# [Required work]
Output only the lines below that start at the line containing "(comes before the" and end at the line containing "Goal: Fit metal", with both ends kept.

# [Material for this task]
*** Block opens ***
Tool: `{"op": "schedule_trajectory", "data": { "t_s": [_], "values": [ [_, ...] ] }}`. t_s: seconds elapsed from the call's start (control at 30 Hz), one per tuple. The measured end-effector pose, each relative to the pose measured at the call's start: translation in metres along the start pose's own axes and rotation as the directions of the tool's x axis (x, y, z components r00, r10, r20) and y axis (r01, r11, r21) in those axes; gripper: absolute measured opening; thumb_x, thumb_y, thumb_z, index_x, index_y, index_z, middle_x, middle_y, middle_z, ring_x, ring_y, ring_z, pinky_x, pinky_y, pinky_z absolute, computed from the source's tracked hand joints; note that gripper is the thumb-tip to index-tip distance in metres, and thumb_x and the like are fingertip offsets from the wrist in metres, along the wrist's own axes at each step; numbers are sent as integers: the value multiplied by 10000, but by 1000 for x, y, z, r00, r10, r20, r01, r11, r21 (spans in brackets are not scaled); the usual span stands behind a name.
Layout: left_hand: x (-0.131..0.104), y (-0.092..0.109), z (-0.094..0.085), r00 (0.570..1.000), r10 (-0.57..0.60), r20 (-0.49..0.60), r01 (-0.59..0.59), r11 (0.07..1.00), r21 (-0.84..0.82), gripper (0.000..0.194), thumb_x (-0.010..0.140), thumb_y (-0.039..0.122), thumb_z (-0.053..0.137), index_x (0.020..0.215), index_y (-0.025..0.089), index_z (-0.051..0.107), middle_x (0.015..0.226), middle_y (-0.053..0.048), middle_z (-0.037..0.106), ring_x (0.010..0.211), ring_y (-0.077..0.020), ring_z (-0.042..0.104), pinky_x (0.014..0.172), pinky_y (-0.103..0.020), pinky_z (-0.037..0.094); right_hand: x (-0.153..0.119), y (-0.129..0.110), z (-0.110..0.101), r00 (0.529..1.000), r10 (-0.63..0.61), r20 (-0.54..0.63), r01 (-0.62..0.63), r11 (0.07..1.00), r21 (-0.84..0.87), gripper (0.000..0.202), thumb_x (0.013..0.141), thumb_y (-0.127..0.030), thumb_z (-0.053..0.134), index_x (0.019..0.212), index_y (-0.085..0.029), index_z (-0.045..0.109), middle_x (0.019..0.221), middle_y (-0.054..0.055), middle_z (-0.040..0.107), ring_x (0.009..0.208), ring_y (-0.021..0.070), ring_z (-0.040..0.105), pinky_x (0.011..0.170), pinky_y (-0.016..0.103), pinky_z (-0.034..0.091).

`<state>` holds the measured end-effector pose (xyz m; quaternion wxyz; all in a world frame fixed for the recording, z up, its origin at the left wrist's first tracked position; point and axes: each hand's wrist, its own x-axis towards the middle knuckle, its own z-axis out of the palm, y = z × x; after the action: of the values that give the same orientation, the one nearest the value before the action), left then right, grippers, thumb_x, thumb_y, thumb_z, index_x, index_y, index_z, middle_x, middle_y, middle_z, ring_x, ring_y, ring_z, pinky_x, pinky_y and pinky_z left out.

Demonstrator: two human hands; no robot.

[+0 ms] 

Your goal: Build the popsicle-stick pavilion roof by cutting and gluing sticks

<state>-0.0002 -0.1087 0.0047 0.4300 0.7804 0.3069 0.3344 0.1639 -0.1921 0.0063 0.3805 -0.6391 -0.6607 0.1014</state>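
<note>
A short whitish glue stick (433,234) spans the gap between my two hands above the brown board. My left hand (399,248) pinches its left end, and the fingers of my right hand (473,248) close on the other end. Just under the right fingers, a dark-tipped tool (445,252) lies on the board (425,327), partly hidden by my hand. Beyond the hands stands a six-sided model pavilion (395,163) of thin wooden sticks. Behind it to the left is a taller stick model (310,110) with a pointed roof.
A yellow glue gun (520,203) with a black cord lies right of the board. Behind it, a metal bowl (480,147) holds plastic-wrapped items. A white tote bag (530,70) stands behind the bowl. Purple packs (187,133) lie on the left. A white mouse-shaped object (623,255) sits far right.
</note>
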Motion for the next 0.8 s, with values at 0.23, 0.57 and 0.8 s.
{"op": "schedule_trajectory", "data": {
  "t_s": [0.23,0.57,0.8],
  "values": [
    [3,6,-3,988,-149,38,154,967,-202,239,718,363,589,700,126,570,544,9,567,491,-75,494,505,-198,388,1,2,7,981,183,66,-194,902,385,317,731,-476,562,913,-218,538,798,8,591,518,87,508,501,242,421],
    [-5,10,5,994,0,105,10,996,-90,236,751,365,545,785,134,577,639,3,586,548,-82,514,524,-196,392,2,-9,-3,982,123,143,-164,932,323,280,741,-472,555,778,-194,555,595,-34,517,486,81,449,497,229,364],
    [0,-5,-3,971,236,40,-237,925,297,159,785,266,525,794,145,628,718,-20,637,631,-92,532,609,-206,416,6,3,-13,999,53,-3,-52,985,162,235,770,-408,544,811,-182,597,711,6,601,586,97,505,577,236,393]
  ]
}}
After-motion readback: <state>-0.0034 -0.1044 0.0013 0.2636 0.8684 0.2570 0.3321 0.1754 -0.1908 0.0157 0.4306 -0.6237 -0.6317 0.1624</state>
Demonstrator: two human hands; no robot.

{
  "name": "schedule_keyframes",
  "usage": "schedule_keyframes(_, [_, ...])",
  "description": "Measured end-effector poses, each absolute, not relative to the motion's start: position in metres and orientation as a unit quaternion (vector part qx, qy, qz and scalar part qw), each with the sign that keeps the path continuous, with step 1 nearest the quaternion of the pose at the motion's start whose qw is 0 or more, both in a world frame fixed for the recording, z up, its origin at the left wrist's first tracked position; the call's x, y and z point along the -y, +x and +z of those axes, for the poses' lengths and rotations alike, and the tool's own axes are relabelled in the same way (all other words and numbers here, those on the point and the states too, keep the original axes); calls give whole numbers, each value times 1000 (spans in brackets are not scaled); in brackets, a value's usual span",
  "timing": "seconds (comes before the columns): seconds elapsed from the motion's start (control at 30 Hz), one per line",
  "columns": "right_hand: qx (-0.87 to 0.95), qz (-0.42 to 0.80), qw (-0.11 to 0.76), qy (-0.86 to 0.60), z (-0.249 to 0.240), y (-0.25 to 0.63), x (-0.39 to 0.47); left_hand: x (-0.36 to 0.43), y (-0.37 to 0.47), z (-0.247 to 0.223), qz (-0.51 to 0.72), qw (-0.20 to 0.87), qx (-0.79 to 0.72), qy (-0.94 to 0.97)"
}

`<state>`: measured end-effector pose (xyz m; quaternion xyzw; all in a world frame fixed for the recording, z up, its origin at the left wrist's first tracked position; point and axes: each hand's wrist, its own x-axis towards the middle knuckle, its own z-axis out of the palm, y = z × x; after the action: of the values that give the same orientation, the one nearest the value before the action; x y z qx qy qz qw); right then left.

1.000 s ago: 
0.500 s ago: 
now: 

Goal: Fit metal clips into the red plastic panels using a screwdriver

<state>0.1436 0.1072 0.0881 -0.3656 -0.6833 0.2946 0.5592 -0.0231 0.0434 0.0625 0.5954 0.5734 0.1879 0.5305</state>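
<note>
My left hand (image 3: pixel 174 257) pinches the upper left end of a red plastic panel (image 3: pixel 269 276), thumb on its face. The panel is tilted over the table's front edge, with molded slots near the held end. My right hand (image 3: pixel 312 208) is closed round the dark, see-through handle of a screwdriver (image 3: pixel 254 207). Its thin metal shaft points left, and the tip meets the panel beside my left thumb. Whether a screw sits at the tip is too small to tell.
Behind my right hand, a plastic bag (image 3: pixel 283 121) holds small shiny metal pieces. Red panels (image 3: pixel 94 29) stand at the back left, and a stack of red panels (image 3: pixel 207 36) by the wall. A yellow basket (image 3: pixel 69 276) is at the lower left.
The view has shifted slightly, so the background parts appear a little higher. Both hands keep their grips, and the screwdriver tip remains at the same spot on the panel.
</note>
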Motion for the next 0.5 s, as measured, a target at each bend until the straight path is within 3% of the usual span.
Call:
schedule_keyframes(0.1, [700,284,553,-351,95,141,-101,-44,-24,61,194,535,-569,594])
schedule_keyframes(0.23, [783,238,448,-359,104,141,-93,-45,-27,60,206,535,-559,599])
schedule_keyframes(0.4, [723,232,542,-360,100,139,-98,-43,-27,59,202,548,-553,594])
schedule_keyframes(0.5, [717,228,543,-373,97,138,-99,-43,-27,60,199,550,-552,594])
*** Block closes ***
# [Solution to the exercise]
  "timing": "seconds (comes before the columns): seconds elapsed from the motion's start (control at 30 Hz), one per line",
  "columns": "right_hand: qx (-0.87 to 0.95), qz (-0.42 to 0.80), qw (-0.11 to 0.76), qy (-0.86 to 0.60), z (-0.249 to 0.240), y (-0.25 to 0.63), x (-0.39 to 0.47); left_hand: x (-0.36 to 0.43), y (-0.37 to 0.47), z (-0.247 to 0.223), qz (-0.51 to 0.72), qw (-0.20 to 0.87), qx (-0.79 to 0.72), qy (-0.94 to 0.97)"
}

`<state>`: measured end-effector pose (xyz m; quaternion xyzw; all in a world frame fixed for the recording, z up, its origin at the left wrist's first tracked position; point and axes: each hand's wrist, its own x-axis towards the middle knuckle, its own z-axis out of the palm, y = z × x; after the action: of the values that give the same orientation, the one nearest the value before the action; x y z qx qy qz qw); right then left.

1.000 s ago: 
0.500 s ago: 
now: 

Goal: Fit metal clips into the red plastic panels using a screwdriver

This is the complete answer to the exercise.